- [Task instructions] Output the data exactly, with every line intact.

··········

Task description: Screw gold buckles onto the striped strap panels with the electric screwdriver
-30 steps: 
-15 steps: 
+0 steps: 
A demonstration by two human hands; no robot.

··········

- [Output of the exercise]
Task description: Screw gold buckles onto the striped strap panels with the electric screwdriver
-30 steps: 
-15 steps: 
+0 steps: 
A demonstration by two human hands; no robot.

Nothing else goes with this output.